5 Like french fries? French dressing? French toast? French dip? French bread? French onion soup? French roast? French vanilla? French mustard? You won't be finding them in the House cafeteria anymore. Republican lawmakers control the cafeteria menu, you see, and France became our rhetorical enemy because they failed to fall lockstep behind Bush over the war on Iraq. The whole fiasco inspired me to head to the grocery store to secure my own freedomfrench fries.

4 Lawyer Stephen Downs was arrested for wearing a T-shirt with a peace symbol because a shopping mall decided that peace symbols were offensive and un-American. The shirt also bore the slogan, "give peace a chance" and Downs had purchased it in that same mall. So offended at the idea of peace was the mall that it demanded Downs remove the shirt. When he refused, he was arrested.

3 The decision to overturn Bowers v Hardwick and to throw out the country's "sodomy" laws, kicking the government out of the bedroom was a great step forward for heterosexuals and homosexuals alike. Unsurprisingly the greatest enemies of freedom-- the radical religious right-- had no shortage of sky-falling predictions and their usual batch of aspersions to cast to demean homosexuals, prognostigate doom and disaster, and blame gays for everything short of the bubonic plague.
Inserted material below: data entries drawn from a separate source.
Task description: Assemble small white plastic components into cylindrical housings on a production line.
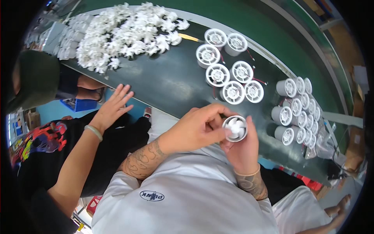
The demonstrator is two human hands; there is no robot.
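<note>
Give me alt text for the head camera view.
Both hands, left hand and right hand, hold a round white fan housing over a dark table. Similar housings and a pile of white impellers lie beyond; a co-worker's hand rests nearby.

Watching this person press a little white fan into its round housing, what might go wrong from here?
The fan housing is held in the air between the left hand and right hand, not resting on the dark table, so it might slip and drop. A co-worker's hand reaches in close by and might bump an elbow. The loose pile of white impellers lies near the table's edge, so some might slide off.
</note>
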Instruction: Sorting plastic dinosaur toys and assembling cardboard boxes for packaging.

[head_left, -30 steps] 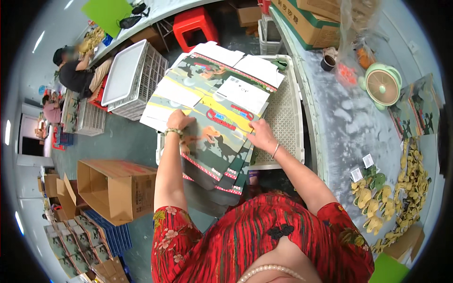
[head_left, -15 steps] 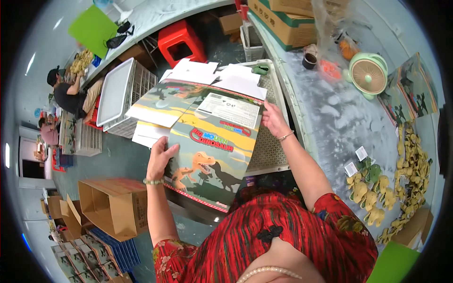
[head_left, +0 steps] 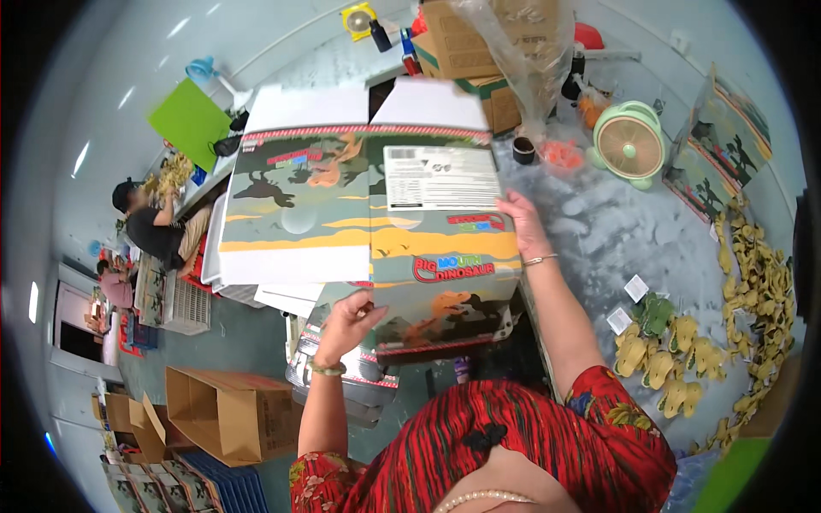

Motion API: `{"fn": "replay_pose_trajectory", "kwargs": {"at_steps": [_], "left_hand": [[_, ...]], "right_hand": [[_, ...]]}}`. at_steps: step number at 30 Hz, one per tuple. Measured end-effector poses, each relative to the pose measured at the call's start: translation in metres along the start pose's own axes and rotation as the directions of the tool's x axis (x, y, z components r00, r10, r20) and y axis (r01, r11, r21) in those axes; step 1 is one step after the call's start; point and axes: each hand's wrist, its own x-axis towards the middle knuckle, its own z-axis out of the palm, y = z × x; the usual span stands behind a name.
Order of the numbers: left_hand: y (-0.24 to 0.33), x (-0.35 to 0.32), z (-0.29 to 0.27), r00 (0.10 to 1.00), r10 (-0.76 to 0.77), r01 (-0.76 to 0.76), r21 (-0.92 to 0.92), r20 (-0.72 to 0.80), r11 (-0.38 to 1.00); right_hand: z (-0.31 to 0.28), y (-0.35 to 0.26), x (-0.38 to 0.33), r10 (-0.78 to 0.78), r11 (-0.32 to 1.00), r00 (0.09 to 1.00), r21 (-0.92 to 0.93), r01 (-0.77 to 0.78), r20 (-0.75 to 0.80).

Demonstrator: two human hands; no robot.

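A printed cardboard box (head_left: pixel 299 192) with dinosaur pictures, partly unfolded, is held up in front of me. Its white flaps (head_left: pixel 428 104) stand out along the far edge. My right hand (head_left: pixel 523 224) grips the right edge, thumb on the printed face. My left hand (head_left: pixel 349 327) is at the lower left edge of the front panel, fingers loosely bent and apart, thumb close against the panel. Below that hand, more printed card (head_left: pixel 321 309) and white sheets (head_left: pixel 291 299) show, partly covered by the box.
On the right-hand table (head_left: pixel 564 278) are a green fan (head_left: pixel 630 145), yellow dinosaur-head pieces (head_left: pixel 753 282) and a dark cup (head_left: pixel 523 150). Cartons (head_left: pixel 466 38) stand at the back. An open brown carton (head_left: pixel 235 410) is at lower left. A co-worker (head_left: pixel 154 227) sits at far left.
The box has risen and turned squarer to me, its left panel spreading wider. My left hand has moved right and loosened from the edge; my right hand still holds its side.
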Motion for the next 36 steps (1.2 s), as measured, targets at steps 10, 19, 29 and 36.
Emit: {"fn": "replay_pose_trajectory", "kwargs": {"at_steps": [10, 19, 29, 36], "left_hand": [[0.075, 0.027, -0.128, 0.912, 0.078, -0.342, -0.640, -0.402, 0.688], [0.072, 0.059, -0.132, 0.790, 0.357, -0.589, -0.455, -0.498, 0.667], [0.113, 0.038, -0.135, 0.674, 0.575, -0.736, -0.360, -0.464, 0.573], [0.108, 0.016, -0.119, 0.631, 0.590, -0.773, -0.337, -0.505, 0.538]], "right_hand": [[0.000, -0.093, -0.054, -0.363, 0.914, 0.929, -0.167, 0.370, 0.074], [0.037, -0.135, -0.073, -0.839, -0.035, 0.501, -0.940, 0.341, 0.212], [0.260, -0.158, -0.092, -0.743, -0.156, 0.515, -0.859, 0.489, 0.428], [0.270, -0.151, -0.084, -0.727, 0.149, 0.618, -0.810, 0.567, 0.299]]}}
2 Orrin Hatch determined that the solution to gun violence in Washington DC was for there to be more guns. It's possible that there could be some credibility to the theory that guns in the hands of responsible persons may help to avert gun crime and violence, but only if such an assertion were backed by credible research and not ideological rhetoric. Unfortunately, ideological rhetoric seems to be the only thing that exists on either side of the gun-control debate in this country.
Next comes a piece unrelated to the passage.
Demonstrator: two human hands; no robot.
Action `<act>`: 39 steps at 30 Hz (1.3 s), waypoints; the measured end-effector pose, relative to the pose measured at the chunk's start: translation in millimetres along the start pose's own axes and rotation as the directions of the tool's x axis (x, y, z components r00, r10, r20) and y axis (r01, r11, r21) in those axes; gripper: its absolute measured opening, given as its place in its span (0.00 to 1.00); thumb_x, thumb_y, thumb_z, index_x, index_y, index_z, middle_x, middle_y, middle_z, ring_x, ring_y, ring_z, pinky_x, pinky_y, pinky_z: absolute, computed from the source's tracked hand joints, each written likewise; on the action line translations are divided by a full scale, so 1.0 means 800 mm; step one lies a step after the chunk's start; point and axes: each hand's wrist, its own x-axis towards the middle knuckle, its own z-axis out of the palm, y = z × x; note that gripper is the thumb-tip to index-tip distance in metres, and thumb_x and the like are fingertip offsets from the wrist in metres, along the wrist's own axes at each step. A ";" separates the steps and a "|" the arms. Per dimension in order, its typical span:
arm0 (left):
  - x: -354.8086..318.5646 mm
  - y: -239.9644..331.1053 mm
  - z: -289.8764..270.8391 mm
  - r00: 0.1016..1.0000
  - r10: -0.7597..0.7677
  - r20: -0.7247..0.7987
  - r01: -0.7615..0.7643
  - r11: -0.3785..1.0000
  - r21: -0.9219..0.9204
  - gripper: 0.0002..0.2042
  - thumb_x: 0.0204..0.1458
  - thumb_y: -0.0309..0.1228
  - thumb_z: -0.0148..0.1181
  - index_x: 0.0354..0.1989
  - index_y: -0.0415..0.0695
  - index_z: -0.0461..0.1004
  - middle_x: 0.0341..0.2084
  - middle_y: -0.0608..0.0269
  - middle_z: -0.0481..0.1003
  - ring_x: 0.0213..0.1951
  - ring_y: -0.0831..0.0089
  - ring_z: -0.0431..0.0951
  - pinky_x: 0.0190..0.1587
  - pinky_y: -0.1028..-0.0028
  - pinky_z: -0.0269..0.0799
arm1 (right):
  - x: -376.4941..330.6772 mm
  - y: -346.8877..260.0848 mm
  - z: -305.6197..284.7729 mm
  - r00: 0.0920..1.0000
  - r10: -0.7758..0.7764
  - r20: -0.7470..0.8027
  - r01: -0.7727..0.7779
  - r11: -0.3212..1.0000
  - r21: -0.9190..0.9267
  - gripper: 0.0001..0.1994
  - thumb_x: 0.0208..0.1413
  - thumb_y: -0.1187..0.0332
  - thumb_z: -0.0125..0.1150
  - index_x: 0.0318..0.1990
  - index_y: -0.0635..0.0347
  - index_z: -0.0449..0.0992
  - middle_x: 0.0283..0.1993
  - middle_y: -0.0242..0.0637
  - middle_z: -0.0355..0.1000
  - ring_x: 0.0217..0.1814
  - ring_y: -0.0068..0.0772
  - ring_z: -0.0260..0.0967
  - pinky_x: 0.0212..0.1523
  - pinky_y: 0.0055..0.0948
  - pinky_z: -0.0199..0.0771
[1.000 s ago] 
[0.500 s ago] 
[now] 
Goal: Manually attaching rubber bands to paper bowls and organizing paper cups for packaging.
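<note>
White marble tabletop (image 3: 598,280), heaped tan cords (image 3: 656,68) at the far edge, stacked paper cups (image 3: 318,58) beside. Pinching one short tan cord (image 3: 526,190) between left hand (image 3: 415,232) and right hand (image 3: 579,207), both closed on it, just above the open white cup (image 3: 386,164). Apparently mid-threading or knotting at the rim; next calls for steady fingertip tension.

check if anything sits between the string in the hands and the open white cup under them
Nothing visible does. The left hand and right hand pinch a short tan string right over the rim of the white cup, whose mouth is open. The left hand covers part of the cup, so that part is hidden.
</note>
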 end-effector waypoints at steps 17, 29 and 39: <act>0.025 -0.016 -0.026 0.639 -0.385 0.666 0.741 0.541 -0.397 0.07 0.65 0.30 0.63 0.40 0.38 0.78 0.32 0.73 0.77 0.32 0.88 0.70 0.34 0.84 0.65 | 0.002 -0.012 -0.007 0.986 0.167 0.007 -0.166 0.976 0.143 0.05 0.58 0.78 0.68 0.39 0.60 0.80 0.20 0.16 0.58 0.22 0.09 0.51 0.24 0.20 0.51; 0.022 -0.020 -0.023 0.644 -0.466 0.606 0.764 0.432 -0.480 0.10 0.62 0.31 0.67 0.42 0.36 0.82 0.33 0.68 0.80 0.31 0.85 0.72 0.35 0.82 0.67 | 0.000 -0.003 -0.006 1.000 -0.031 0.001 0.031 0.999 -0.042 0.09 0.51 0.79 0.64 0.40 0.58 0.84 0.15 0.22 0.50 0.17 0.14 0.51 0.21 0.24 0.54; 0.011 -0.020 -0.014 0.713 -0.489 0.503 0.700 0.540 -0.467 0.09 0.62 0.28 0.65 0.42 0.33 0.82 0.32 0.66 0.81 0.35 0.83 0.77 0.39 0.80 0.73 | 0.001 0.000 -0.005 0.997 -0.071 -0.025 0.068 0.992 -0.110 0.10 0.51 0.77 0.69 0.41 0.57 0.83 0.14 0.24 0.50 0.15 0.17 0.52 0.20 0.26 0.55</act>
1 The Dixie Chicks dared to oppose Bush's war on Iraq, and in an even more daring move actually said something about it. As a consequence, they drew the ire of "patriotic" citizens who demanded boycotts, stoning outside the city gates and that sort of thing. Cumulus Broadcasting banned their music on any of their stations. Two Colorado DJs were suspended for playing Dixie Chicks songs. It's distressing how, although blacklisting and similar McCarthyistic tactics are still fresh in the minds of many, people are so willing to immediately revert to that behaviour without a second thought.

So there you have it. The top ten most moronic stories of 2003. Maybe 2004 will be better, but I'm not betting on it. It is, after all, an election year.